TASK STATEMENT =>
In the records that follow, locate every line with "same" and extract it.

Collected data
▬▬▬
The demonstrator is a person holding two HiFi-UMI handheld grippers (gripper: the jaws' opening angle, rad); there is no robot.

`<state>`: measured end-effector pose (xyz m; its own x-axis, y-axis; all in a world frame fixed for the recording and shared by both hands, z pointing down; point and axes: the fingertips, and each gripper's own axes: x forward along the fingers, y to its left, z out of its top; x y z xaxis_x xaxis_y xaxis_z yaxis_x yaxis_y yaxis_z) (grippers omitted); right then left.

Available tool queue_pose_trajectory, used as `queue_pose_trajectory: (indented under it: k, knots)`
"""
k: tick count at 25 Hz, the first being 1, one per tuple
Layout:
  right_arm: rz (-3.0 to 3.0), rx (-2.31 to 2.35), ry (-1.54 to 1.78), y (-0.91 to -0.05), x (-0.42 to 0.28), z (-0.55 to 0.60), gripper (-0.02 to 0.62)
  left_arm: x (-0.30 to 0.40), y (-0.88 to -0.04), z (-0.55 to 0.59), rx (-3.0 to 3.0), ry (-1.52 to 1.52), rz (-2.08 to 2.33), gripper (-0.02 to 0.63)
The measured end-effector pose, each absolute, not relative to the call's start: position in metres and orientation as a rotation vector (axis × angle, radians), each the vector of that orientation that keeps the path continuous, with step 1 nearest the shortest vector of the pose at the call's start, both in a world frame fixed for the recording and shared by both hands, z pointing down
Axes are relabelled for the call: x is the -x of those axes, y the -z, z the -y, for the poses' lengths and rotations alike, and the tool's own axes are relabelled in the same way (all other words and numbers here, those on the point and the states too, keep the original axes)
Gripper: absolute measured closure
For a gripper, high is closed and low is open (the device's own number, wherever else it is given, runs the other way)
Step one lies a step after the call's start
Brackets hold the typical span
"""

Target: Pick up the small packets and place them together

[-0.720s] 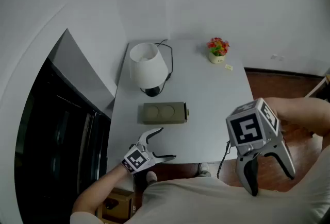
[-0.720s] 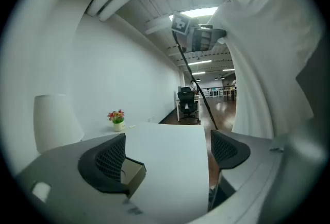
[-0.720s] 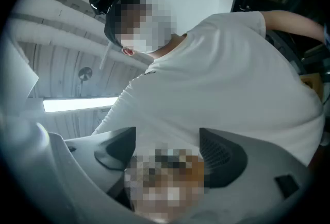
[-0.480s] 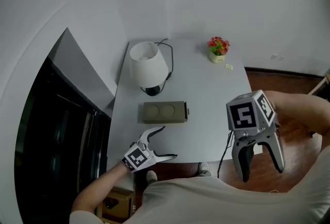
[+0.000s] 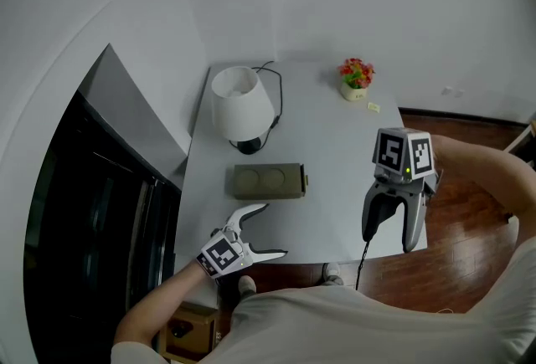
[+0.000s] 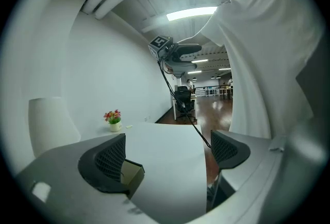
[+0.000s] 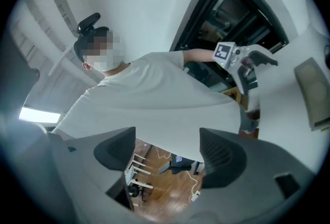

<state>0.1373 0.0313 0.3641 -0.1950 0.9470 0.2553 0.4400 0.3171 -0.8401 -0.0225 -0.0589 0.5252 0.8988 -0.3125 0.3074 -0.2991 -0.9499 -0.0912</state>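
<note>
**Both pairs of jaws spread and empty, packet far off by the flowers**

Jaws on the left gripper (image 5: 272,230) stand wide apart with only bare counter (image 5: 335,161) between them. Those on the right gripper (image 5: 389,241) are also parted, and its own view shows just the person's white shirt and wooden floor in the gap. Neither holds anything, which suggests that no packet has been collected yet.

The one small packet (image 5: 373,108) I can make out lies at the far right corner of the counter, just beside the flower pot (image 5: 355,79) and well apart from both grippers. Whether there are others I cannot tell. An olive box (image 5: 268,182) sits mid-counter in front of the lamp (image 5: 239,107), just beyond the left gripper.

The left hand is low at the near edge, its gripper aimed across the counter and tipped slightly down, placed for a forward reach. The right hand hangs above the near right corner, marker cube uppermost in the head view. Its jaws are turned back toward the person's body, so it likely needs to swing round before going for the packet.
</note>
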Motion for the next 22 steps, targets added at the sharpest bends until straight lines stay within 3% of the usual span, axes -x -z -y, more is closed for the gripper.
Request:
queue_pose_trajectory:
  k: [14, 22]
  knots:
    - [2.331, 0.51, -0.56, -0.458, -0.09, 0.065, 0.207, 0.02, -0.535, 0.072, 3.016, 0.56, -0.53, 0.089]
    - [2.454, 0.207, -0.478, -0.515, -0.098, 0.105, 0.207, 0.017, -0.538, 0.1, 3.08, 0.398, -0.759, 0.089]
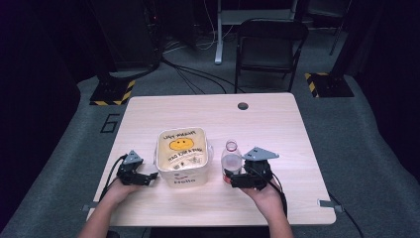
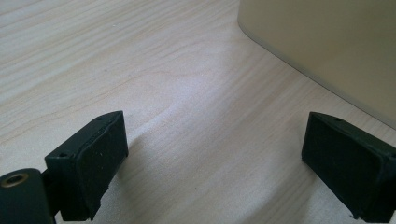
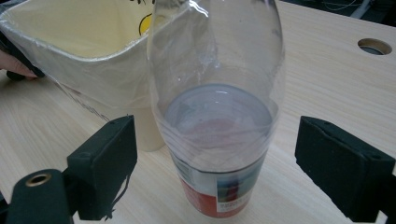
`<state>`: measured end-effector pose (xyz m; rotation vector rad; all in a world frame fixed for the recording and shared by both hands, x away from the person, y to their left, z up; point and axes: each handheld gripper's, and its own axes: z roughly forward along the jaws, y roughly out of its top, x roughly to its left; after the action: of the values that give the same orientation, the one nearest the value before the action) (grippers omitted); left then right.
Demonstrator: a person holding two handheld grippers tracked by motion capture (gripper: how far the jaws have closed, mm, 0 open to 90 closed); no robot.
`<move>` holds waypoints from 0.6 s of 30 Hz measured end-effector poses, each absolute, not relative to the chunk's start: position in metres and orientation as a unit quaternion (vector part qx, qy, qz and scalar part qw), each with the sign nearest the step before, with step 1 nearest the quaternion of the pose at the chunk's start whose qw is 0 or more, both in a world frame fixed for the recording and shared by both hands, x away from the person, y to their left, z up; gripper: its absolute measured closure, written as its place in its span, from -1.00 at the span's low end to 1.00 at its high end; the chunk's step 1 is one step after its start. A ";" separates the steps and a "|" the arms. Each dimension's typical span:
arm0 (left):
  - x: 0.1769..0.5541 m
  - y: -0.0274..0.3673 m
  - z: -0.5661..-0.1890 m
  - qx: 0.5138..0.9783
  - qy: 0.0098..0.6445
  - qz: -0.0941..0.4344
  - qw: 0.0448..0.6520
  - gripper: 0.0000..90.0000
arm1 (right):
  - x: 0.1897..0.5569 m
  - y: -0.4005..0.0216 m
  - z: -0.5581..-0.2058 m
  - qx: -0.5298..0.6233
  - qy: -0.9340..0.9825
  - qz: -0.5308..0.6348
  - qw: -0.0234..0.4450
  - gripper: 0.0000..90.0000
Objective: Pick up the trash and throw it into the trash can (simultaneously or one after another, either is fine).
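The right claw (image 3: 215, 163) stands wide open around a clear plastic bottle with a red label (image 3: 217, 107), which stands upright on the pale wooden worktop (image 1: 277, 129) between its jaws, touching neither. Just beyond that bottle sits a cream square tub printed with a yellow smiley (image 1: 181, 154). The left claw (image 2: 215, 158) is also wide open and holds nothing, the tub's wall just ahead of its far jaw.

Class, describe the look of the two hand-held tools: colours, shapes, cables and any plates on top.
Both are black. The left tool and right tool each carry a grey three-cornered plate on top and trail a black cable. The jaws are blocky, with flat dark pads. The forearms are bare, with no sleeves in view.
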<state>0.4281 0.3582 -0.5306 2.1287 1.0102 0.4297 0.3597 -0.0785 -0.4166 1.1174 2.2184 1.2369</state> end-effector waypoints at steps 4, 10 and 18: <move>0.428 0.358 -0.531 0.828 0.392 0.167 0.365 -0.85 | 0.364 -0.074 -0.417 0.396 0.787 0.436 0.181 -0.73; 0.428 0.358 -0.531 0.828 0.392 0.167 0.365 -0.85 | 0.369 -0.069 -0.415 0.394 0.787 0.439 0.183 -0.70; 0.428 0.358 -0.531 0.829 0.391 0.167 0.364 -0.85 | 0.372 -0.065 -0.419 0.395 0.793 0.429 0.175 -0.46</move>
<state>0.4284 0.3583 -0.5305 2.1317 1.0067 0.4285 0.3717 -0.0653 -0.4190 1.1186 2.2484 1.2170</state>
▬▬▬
RESULT =>
Axes are relabelled for the call: x is the -x of those axes, y the -z, z the -y, for the poses' lengths and rotations alike, and the tool's own axes are relabelled in the same way (all other words and numbers here, those on the point and the states too, keep the original axes)
`<state>`: measured end-effector pose (xyz m; rotation vector rad; all in a world frame fixed for the recording and shared by both hands, x away from the person, y to their left, z up; point and axes: each handheld gripper's, and its own axes: z roughly forward along the jaws, y roughly out of its top, x roughly to its left; after the action: of the values that give the same orientation, the one nearest the value before the action) (grippers omitted); left then right.

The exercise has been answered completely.